Hotter than the sun: Chinese fusion reactor claims breakthrough

China’s “artificial sun” has reached a temperature of 180 million ºF with a heating power of 10 megawatts, according to scientists at the Chinese Academy of Sciences’ Institute of Plasma Physics, where the experiment was conducted. That’s six times hotter than the center of the sun. The device, the Experimental Advanced Superconducting Tokamak (EAST), is built to harness the energy of nuclear fusion, the same process that powers stars.

Most living things depend on nuclear fusion. If the sun stopped working, so would we. But fusion may also offer a clean energy solution into the future.

For a fusion reaction to occur, two atomic nuclei merge under extremely high pressures and temperatures topping 270 million ºF. Once merged, they release masses of energy that can be captured and potentially used to power cities. Unlike burning fossil fuels, there are zero carbon emissions. And unlike nuclear fission, it’s relatively safe.

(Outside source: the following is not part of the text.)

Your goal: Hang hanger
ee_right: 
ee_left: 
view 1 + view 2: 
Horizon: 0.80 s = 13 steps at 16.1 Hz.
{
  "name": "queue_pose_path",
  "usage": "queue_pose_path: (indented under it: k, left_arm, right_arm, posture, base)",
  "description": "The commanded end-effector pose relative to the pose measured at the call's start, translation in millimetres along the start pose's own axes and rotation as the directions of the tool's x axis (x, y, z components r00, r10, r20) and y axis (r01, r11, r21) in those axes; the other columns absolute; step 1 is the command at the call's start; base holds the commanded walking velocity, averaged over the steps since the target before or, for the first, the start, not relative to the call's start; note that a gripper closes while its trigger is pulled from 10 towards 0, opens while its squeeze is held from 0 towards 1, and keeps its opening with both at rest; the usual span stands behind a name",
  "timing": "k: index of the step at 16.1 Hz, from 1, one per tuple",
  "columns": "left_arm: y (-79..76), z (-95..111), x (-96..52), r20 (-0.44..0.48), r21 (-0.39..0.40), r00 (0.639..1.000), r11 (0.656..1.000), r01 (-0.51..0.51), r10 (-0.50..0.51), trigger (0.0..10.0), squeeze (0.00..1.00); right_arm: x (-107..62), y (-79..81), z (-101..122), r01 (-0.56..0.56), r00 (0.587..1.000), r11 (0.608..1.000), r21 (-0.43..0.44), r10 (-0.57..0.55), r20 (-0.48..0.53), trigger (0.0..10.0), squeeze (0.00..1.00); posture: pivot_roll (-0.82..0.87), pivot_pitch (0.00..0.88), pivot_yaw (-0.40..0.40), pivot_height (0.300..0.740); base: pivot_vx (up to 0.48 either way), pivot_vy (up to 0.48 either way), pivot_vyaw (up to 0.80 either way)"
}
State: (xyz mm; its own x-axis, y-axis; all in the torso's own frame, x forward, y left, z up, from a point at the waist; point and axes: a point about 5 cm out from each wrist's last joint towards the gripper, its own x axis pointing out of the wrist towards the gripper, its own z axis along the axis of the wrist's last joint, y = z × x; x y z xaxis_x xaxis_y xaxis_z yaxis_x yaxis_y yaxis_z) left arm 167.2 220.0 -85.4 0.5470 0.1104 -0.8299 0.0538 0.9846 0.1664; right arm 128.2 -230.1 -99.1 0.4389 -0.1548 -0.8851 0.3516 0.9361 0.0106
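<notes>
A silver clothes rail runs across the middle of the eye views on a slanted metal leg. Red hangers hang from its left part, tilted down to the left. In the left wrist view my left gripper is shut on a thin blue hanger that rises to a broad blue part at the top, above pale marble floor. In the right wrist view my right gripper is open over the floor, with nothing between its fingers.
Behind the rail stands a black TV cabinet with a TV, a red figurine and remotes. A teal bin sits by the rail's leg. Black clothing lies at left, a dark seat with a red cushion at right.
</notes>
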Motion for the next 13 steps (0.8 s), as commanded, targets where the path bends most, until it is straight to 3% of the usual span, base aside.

“The news from EAST is very exciting,” William Dorland, a physicist who studies nuclear fusion reactors at the University of Maryland, told Digital Trends. The result is not unprecedented — the world record temperatures are up to five times hotter — but Dorland, who was not involved in the research, said the result is exhilarating, particularly due to the device’s design. It’s built for “magnetic confinement fusion.”

“The challenge for magnetic confinement fusion is to produce high temperatures in the fuel while also maintaining high density and excellent thermal insulation,” Dorland said. “Achieving these three performance goals simultaneously is seriously hard.”

Nuclear fusion is tough to start and even harder to maintain. It’s difficult to build a reactor capable of containing the immense pressure and temperature the reaction demands. But fusion labs and startups around the world have begun to turn the tide, reports the BBC, and see a fusion-powered future on the horizon.

“This is the ‘SpaceX moment’ for fusion,” Christofer Mowry, chief executive of a Canadian company called General Fusion, told the BBC. “It’s the moment when the maturation of fusion science is combined with the emergence of 21st Century enabling technologies like additive manufacturing and high-temperature superconductors. Fusion is no longer ’30 years away.’”

There are still plenty of milestones ahead. Creating a reactor that can confine the liquid and scaling the device up to a commercially viable size are among the two biggest obstacles.